Anti_spike and anti_nucleocapsid IgG responses to SARS-CoV-2 in children of Jordan.

BACKGROUND

It is proven that children have significantly milder COVID-19 disease compared to adults. Various immunological characteristics influence this age-related difference in protection against COVID-19. Pediatric COVID-19 in Jordan is extremely under reported.

OBJECTIVES

The primary goal of this work is to identify the anti_S and anti_N antibody responses in a random group of children in Jordan and compare it to that of naturally infected-unvaccinated adults.

METHODS

151 unvaccinated children, 4 days to 18 years old, were screened for anti_S and anti_N antibodies.
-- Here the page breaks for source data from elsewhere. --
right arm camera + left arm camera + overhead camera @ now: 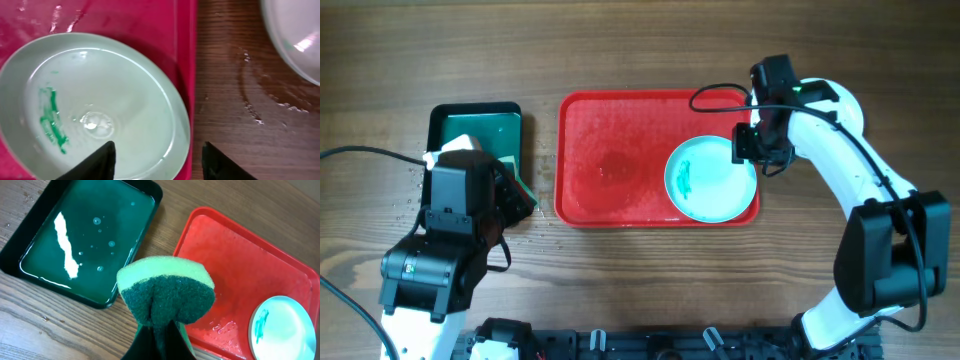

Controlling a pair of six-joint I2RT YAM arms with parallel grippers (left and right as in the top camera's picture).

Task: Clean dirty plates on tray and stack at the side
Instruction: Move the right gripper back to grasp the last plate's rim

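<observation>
Wood table (640,50) w/ red tray (610,120) at centre; one pale turquoise plate (715,185), teal smear (685,180) on its left half, sits in the tray's right end. My left gripper (159,337) is clamped on a yellow-green sponge (165,290), held beside the dark green tray (490,125) of water. My right gripper (158,146) has jaws apart, straddling the plate's right rim w/o gripping; a second plate (300,35), prob. white, lies on the wood nearby, mostly cropped.
</observation>
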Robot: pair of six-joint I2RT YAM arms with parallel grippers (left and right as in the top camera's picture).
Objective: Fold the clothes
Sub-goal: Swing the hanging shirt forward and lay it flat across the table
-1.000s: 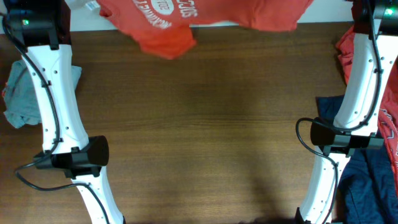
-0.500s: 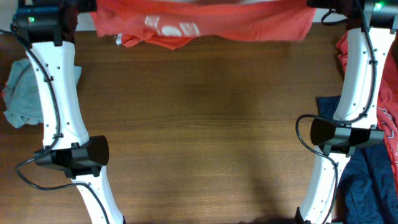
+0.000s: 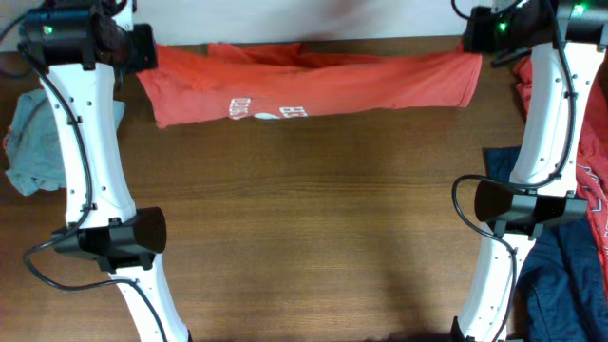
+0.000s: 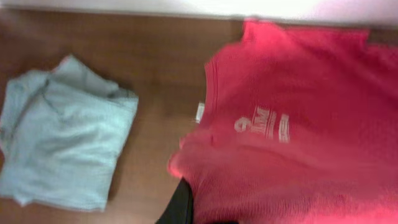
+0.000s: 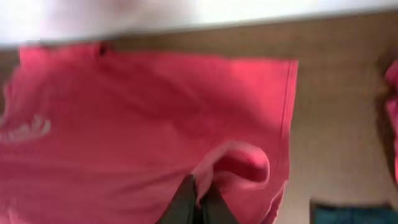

History of COVID-19 infection or exposure to infection and symptom severity were reported by parents on a special questionnaire.

RESULTS

78.9 % and 65.3 % of participants were seropositive for anti_S IgG and anti_N Abs, respectively. There was a remarkable association between age and anti_S IgG and anti_N IgG antibody titers, as children aged 12 years or older had increased anti_S IgG titers (mean = 19.3 BAU/mL) compared to younger groups (means of 10.15, 9.24, 7.91 BAU/mL for age groups 6-12, 1-6, less than 1 year, respectively). Gender did not show a statistically important role in anti_S and anti_N IgG seropositivity rates or titers. Children displayed significantly elevated anti_S titers (mean = 13.23 BAU/mL) compared to naturally infected adults (mean = 9.72 BAU/mL), in contrast, adults' anti_N titers (mean = 39.64 U/mL) were significantly higher compared to those of children (mean = 10.77 U/mL).

CONCLUSIONS

The current work provides evidence of distinctly robust and persistent humoral immunity displayed by high anti_S and anti_N IgG in children, even >12 months post-infection. Age was the only factor that had a significant statistical impact on anti_S and anti_N Ab levels among the pediatric group in this study. Children exhibited significantly higher anti_S titers than naturally infected adults. In contrast, adults' anti_N titers were significantly higher. Such information can assist direct pediatric SARS-CoV-2 immunization programs, with implications for creating age-targeted strategies for diagnostic and population protection measures.